▶ Work instructions: Would you reproduce the entries exactly, including every line?

(The input begins)

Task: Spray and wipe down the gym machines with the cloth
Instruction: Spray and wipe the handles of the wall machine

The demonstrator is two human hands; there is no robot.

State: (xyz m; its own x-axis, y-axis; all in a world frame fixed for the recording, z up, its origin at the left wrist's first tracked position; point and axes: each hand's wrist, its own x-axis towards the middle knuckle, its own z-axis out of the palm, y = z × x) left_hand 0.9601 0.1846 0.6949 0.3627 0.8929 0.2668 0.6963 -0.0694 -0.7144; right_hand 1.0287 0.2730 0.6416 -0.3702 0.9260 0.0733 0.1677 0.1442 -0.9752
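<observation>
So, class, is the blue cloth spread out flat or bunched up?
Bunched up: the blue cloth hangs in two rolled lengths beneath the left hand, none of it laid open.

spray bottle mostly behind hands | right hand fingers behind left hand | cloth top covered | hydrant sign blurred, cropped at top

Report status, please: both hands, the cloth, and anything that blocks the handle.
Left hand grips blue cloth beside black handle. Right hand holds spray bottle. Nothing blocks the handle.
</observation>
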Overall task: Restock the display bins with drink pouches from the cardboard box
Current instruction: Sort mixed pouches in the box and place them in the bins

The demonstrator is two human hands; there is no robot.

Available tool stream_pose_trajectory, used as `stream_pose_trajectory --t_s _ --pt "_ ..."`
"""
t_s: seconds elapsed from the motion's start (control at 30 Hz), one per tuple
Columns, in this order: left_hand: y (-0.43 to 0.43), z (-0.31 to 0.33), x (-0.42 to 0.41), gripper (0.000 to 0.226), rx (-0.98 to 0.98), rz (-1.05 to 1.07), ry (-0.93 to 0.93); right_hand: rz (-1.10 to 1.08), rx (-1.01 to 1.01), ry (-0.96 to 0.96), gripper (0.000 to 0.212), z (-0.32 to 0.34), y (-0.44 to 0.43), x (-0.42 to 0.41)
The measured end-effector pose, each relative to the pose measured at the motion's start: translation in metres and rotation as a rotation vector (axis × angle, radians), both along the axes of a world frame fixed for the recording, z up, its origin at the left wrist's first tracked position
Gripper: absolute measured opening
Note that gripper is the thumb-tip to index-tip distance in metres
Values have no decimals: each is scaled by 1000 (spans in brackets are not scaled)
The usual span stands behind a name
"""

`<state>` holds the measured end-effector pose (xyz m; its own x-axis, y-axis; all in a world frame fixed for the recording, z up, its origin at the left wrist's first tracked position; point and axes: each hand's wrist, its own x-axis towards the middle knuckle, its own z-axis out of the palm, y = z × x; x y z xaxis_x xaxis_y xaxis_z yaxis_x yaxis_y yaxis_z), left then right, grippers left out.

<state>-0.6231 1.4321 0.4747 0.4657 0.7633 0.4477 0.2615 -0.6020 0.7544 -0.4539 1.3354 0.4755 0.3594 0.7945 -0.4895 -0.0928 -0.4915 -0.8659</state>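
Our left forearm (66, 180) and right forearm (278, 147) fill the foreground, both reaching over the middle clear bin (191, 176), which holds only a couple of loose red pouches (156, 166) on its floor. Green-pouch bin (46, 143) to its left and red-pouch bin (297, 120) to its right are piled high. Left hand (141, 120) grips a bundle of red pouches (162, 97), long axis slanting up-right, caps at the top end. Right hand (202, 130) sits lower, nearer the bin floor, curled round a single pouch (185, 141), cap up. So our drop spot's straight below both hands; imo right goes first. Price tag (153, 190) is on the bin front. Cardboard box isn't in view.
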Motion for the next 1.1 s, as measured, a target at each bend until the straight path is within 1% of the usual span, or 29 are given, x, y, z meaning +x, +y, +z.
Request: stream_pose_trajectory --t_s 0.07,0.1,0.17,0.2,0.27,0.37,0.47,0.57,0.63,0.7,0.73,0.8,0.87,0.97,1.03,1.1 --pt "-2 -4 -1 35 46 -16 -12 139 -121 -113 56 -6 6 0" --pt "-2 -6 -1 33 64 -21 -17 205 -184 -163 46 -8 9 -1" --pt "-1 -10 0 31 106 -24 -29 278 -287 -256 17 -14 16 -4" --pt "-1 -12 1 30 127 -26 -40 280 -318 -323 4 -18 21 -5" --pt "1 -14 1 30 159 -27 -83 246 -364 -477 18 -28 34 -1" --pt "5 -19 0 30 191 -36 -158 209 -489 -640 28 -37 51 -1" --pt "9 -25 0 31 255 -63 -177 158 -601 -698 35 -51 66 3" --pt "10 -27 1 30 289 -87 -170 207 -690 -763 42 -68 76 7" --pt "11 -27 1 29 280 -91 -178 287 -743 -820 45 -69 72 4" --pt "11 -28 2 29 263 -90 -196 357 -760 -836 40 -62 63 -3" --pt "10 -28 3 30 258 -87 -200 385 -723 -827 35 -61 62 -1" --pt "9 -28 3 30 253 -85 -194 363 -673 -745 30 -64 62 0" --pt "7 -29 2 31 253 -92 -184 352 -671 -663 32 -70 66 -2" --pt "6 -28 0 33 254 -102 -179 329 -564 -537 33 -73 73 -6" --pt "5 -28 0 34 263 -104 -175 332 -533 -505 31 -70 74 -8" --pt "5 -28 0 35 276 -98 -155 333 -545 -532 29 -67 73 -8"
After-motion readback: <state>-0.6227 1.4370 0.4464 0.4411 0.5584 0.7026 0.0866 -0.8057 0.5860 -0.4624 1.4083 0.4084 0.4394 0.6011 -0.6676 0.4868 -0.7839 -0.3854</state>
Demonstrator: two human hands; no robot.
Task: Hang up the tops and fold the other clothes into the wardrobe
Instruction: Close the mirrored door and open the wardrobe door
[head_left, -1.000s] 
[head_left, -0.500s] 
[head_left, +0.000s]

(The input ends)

▶ Solution for this exercise:
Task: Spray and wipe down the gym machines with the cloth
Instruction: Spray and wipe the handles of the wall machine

The demonstrator is two human hands; there is no robot.

State: (xyz m; its own x-axis, y-axis; all in a world frame fixed for the recording, z up, its origin at the left wrist's first tracked position; point and axes: each hand's wrist, its own x-axis towards the middle knuckle, its own z-axis out of the palm, y = z × x) left_hand 0.9601 0.1846 0.6949 0.3627 0.8929 0.2668 0.6963 -0.0694 -0.7144; right_hand 1.0287 0.2730 0.6416 -0.3702 0.9260 0.0733 0.1677 0.1442 -0.9752
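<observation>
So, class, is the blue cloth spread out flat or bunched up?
Bunched up: the blue cloth hangs in two rolled lengths beneath the left hand, none of it laid open.

spray bottle mostly behind hands | right hand fingers behind left hand | cloth top covered | hydrant sign blurred, cropped at top

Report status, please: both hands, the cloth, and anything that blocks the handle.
Left hand grips blue cloth beside black handle. Right hand holds spray bottle. Nothing blocks the handle.
</observation>
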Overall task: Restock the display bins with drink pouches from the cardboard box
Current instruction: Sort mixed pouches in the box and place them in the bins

The demonstrator is two human hands; there is no robot.

Available tool stream_pose_trajectory, used as `stream_pose_trajectory --t_s _ --pt "_ ..."`
"""
t_s: seconds elapsed from the motion's start (control at 30 Hz), one per tuple
Columns, in this order: left_hand: y (-0.43 to 0.43), z (-0.31 to 0.33), x (-0.42 to 0.41), gripper (0.000 to 0.226), rx (-0.98 to 0.98), rz (-1.05 to 1.07), ry (-0.93 to 0.93); right_hand: rz (-1.10 to 1.08), rx (-1.01 to 1.01), ry (-0.96 to 0.96), gripper (0.000 to 0.212), z (-0.32 to 0.34), y (-0.44 to 0.43), x (-0.42 to 0.41)
The measured end-effector pose, each relative to the pose measured at the motion's start: translation in metres and rotation as a rotation vector (axis × angle, radians), both along the axes of a world frame fixed for the recording, z up, its origin at the left wrist's first tracked position
Gripper: absolute measured opening
Note that gripper is the thumb-tip to index-tip distance in metres
Values have no decimals: each is scaled by 1000 (spans in brackets are not scaled)
The usual span stands behind a name
"""

`<state>` holds the measured end-effector pose (xyz m; its own x-axis, y-axis; all in a world frame fixed for the recording, z up, its origin at the left wrist's first tracked position; point and axes: each hand's wrist, its own x-axis towards the middle knuckle, its own z-axis out of the palm, y = z × x; x y z xaxis_x xaxis_y xaxis_z yaxis_x yaxis_y yaxis_z), left then right, grippers left out.

<state>-0.6231 1.4321 0.4747 0.4657 0.7633 0.4477 0.2615 -0.6020 0.7544 -0.4539 1.3354 0.4755 0.3594 0.7945 -0.4895 -0.0928 -0.4915 -0.8659</state>
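Our left forearm (66, 180) and right forearm (278, 147) fill the foreground, both reaching over the middle clear bin (191, 176), which holds only a couple of loose red pouches (156, 166) on its floor. Green-pouch bin (46, 143) to its left and red-pouch bin (297, 120) to its right are piled high. Left hand (141, 120) grips a bundle of red pouches (162, 97), long axis slanting up-right, caps at the top end. Right hand (202, 130) sits lower, nearer the bin floor, curled round a single pouch (185, 141), cap up. So our drop spot's straight below both hands; imo right goes first. Price tag (153, 190) is on the bin front. Cardboard box isn't in view.
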Motion for the next 1.1 s, as measured, a target at each bend until the straight path is within 1% of the usual span, or 29 are given, x, y, z meaning +x, +y, +z.
Request: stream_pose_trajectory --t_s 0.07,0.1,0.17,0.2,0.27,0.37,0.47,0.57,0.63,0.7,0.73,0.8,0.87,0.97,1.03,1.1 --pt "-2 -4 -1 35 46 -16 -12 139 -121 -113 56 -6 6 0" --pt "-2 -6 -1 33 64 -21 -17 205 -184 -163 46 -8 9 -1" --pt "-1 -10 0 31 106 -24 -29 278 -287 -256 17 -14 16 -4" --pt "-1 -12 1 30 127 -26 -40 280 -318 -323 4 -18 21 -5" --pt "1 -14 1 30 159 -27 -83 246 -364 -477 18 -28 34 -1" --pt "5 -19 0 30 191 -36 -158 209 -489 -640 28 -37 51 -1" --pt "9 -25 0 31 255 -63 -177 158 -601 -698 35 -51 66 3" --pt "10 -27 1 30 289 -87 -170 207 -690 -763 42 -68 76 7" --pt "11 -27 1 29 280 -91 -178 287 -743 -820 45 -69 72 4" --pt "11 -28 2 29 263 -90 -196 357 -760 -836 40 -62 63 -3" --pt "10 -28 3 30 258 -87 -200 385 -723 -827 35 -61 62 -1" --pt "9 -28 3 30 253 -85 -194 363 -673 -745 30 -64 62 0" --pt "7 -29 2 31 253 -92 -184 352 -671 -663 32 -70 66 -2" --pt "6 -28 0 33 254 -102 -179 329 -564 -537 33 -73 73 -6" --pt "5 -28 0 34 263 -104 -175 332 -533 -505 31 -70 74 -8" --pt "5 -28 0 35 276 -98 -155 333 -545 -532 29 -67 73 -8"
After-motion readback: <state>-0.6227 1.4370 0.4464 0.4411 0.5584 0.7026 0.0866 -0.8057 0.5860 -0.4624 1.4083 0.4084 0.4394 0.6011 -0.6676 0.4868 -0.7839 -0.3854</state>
Demonstrator: two human hands; no robot.
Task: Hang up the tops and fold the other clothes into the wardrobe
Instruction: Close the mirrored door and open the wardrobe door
[head_left, -1.000s] 
[head_left, -0.500s] 
[head_left, +0.000s]

That concludes the response.